Ogni tanto è bello far “rivivere” i miti tramite le loro parole: Lucio Battisti rilasciò l’ultima intervista nel 1979 e disse qualcosa di molto bello.
Ai microfoni di Radio Svizzera, in una trasmissione condotta da Giorgio Fieschi, Lucio Battisti raccontò di sè e soprattutto del suo rapporto con la musica. E l’intervista, targata 1979, fu davvero l’ultima che rilasciò, prima di rifugiarsi nel silenzio mediatico.
Fieschi si riproponeva di restituire all’Italia un ritratto inedito di Battisti, e in un certo senso così è stato, perché Battisti parlò con franchezza di molti argomenti.
Le critiche degli addetti ai lavori
All’epoca, parliamo del 1979, Battisti aveva registrato un album, intitolato “Images”, in cui l’artista riproponeva il suo repertorio in lingua inglese. I critici furono tutt’altro che teneri, nel giudicare questo album.
“In generale, è un album che mostra i limiti di una cosa – è chiaro – che doveva essere fatta già molto tempo prima, solo che io questa esigenza l’ho sentita adesso. Dopo aver raggiunto certi risultati in italiano era un po’ ridicolo da parte mia aspettarmi di avere immediatamente gli stessi risultati in una lingua… quasi sconosciuta per me. Io quello che so dell’inglese l’ho imparato in questi anni. Ma ne è valsa la pena perché ha aggiustato il mio tiro per la produzione italiana. Mi ha dato nuova linfa. Continuerò: non so se è una mia follia. In Italia potevo fare tutto quello che volevo, e non avevo un elemento di sfida.”
Battisti sperava che all’estero ci fosse spazio anche per la sua musica: “non credo che ci siano preconcetti o preclusioni. Il problema è solo mio, personale”.
Vate o no?
Bellissimo il passaggio in cui Battisti, rispondendo alla domanda se voglia trasmettere dei messaggi con le sue canzoni, dice:
“Se ce l’ho, non lo faccio apposta. Non credo di essere nè un santone nè un vate… che somiglia molto a water!”

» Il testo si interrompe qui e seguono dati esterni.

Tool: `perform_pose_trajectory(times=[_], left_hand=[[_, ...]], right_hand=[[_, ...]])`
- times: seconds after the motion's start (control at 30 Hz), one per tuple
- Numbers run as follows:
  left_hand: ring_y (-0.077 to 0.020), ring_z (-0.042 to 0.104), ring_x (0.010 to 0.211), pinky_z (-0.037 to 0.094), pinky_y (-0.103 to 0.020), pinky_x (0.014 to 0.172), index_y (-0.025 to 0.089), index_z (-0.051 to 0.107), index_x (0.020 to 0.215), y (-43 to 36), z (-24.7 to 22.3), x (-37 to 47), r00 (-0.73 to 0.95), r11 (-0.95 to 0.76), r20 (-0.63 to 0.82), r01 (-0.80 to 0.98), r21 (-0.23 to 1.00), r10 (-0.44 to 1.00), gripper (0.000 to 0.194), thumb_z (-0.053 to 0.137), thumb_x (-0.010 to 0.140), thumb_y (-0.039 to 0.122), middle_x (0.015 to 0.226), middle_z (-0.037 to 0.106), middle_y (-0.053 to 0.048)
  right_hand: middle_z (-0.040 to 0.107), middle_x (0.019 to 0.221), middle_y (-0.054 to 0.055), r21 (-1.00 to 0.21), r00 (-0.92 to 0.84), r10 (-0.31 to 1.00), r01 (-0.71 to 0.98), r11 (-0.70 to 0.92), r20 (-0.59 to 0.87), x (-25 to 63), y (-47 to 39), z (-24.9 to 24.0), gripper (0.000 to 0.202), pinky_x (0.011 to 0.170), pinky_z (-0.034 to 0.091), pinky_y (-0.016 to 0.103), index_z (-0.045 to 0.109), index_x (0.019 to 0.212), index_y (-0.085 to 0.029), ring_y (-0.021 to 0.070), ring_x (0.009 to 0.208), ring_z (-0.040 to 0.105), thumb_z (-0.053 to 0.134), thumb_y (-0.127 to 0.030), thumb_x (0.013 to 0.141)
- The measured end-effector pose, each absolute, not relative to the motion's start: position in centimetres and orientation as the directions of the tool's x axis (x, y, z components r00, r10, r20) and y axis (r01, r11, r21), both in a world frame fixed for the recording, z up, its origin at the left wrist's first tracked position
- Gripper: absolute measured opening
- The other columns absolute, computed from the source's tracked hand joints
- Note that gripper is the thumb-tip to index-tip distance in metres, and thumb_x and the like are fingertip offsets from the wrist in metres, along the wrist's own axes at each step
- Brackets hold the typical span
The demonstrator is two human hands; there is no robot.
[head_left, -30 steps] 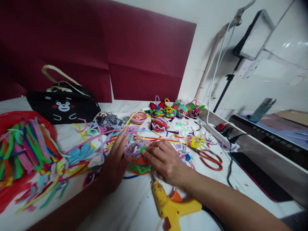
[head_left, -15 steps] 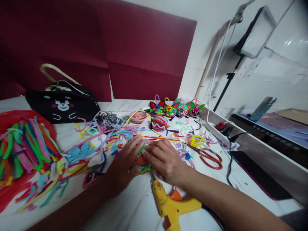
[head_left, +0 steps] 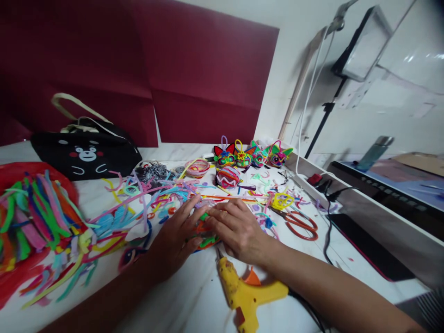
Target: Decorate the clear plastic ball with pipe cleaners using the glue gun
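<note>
A rounded green and orange craft piece (head_left: 201,226) rests on the white table, mostly covered by my two hands. My left hand (head_left: 176,236) is wrapped round its left side, the thumb low near its front. From the right and above, my right hand (head_left: 236,229) presses on it with bent fingers. Just in front lies a yellow glue gun (head_left: 239,291), its nozzle close under my right hand. Orange-handled scissors (head_left: 301,225) lie to the right, beside a yellow coil (head_left: 281,200).
Pipe cleaners (head_left: 38,212) lie on a red bag at the left, before a black bag (head_left: 86,155). Several cat-faced ornaments (head_left: 226,156), a striped ball (head_left: 229,177) and a bowl (head_left: 197,168) stand behind. A black phone (head_left: 371,247) lies right, near cables.
The whole view has shifted slightly to the left. Both hands stay on the craft piece in nearly the same pose.
</note>
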State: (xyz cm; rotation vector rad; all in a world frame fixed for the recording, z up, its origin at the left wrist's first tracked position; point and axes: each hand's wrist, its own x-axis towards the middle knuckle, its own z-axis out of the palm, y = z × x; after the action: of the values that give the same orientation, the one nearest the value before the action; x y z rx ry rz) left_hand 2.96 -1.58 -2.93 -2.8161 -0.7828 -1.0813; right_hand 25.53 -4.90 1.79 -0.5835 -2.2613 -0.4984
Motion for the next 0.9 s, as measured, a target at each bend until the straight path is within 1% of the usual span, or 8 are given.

Il vero senso della musica
Nell’intervista Lucio Battisti ha parlato anche del suo rapporto con la musica, che arriva sempre a sorprenderlo. In questo passaggio ha citato ovviamente anche il grande Mogol, suo leggendario paroliere, dicendo che con lui vuole scrivere cose semplici ma allo stesso tempo anche forti.
“Coesiste il desiderio di fare musica molto bella e il desiderio di fare musica molto popolare. Il desiderio di fare musica molto creativa e molto rozza perché possa arrivare a un pubblico che non ha voglia per niente di spremersi la testa e che magari ha ragione. Quindi questo crea, di volta in volta, delle strane cose che sono molto diverse da quelle che io mi ero immaginato in partenza. Ma è questo il bello della musica, non si sa mai cosa esce fuori. È logico che, a volte, può venire fuori la canzonetta scema ma, delle volte da questo contrasto, da questa cosa così caotica, possono nascere cose molto belle.”